The core tension is this: algorithms are better than humans at combining lots of variables into a consistent prediction. They don’t get tired, they don’t have biases that shift from morning to afternoon, and they weigh evidence the same way every time. In some cases, remarkably simple models perform nearly as well as complex ones. One study found that a model using just two decision rules and evaluating only two to four pieces of information predicted outcomes about as accurately as a traditional statistical model incorporating 20 variables.

But algorithms only know what they’ve been trained on. They can miss context that would be immediately obvious to a person in the room. A hiring algorithm doesn’t know the candidate’s car broke down on the way to the interview. A risk-assessment tool doesn’t know a patient just lost their spouse. These are broken-leg situations, and they’re where human oversight genuinely adds value.
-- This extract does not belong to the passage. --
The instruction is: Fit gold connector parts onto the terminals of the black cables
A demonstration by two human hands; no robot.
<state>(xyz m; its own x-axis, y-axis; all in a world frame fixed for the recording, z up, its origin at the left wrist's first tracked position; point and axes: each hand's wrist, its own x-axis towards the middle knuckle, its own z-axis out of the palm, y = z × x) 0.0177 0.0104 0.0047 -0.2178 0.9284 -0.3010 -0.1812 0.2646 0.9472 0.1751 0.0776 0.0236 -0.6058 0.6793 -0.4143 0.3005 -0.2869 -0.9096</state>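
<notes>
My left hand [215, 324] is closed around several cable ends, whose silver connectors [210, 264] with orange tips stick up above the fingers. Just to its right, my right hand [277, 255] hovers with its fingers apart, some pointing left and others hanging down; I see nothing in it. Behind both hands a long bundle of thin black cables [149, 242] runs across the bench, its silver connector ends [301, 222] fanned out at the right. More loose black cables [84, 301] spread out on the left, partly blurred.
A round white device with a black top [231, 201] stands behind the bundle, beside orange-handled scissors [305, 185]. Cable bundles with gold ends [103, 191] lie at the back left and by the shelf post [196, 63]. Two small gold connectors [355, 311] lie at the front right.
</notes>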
The problem is that people invoke the broken leg test far too liberally. They use it to justify overriding data whenever the data’s recommendation feels uncomfortable. Meehl’s whole point was that this should be the exception, not the rule. If you find yourself overriding the algorithm regularly, you probably don’t have a broken leg. You have a bias.

What the Broken Leg Test Is Not

Because of the name, some people land on this term expecting a physical screening test for leg fractures. That’s a different topic entirely. In orthopedic medicine, clinicians use a range of physical examination techniques to assess lower limb injuries: the squeeze test for ligament damage between the shin bones, the anterior drawer sign for ankle ligament tears, and tools like tuning fork vibration tests to help rule out fractures. The Ottawa Ankle Rules provide a validated checklist for deciding whether an ankle or foot injury needs an X-ray. None of these are called “the broken leg test.”

Meehl’s broken leg test lives in the world of decision science, not orthopedics. It’s a mental model for knowing when to trust data and when to trust your eyes, with the strong caveat that you should almost always trust the data.